+- CodeIgniter Forums (https://forum.codeigniter.com)
+-- Forum: Archived Discussions (https://forum.codeigniter.com/forumdisplay.php?fid=20)
+--- Forum: Archived General Discussion (https://forum.codeigniter.com/forumdisplay.php?fid=21)
+--- Thread: should i xss_clean the parameter in controller or in model? (/showthread.php?tid=26953)
should i xss_clean the parameter in controller or in model? - El Forum - 01-27-2010
[eluser]searain[/eluser]
I have a controller which will take a string as the parameter value.
And this controller will load several models to handle this parameter value.
Where should I xss_clean on this parameter value? If I xss_clean it in the controller, I just need to call it once and then the xss_clean checked value will pass to the models and the models will not need to xss_clean it in each of them.

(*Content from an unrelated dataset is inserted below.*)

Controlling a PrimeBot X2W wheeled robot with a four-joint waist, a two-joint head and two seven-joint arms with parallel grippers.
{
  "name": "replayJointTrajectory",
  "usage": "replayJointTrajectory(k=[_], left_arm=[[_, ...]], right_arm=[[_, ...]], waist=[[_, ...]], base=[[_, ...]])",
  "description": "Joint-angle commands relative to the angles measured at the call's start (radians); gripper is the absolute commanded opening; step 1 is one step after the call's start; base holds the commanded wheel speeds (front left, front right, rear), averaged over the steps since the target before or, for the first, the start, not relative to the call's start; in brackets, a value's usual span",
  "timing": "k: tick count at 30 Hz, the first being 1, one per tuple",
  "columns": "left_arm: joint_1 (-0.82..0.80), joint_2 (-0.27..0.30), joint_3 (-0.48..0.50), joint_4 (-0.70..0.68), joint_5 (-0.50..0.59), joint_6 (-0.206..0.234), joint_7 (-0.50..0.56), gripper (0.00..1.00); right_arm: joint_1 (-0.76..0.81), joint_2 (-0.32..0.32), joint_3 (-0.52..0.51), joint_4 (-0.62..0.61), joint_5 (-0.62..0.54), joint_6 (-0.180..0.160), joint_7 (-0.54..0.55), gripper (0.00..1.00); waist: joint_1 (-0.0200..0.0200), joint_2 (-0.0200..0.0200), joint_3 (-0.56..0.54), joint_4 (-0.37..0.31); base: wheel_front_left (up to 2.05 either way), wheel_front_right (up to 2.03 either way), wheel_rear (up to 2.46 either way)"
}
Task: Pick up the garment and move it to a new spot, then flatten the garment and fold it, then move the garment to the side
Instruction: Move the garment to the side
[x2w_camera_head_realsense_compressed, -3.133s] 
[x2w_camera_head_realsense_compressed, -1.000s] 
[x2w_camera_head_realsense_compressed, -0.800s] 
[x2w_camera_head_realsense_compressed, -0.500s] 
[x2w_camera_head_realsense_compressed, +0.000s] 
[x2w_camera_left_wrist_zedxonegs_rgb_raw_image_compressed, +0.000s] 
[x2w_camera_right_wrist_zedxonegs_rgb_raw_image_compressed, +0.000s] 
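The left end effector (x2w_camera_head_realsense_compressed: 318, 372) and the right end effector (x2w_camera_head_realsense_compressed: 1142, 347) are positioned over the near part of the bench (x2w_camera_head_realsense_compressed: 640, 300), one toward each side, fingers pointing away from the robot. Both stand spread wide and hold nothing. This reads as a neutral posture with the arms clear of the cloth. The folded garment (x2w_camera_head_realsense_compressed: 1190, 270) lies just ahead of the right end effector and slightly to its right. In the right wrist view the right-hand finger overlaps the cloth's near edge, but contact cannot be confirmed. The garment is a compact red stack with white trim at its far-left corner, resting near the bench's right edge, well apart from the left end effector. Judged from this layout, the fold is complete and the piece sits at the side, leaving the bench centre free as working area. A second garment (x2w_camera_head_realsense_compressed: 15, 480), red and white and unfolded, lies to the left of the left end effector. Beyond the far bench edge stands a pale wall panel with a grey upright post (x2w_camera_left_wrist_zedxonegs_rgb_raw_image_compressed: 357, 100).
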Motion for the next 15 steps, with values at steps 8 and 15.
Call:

But in theory, some other controller would call these models too, and then due to these models are not xss_clean this parameter value, then it would be a problem.
So I think the good practice is calling xss_clean in models.
In my case, I know these models would only be called by this controller only. Should I still stick with the rule, call xss_clean in models? Or should I xss_clean in the controller?
Or should I call xss_clean both in controller or model?
What is your practice?
Thanks!
should i xss_clean the parameter in controller or in model? - El Forum - 01-27-2010
[eluser]richthegeek[/eluser]
Just autoclean everything - config/config.php has it in there somewhere.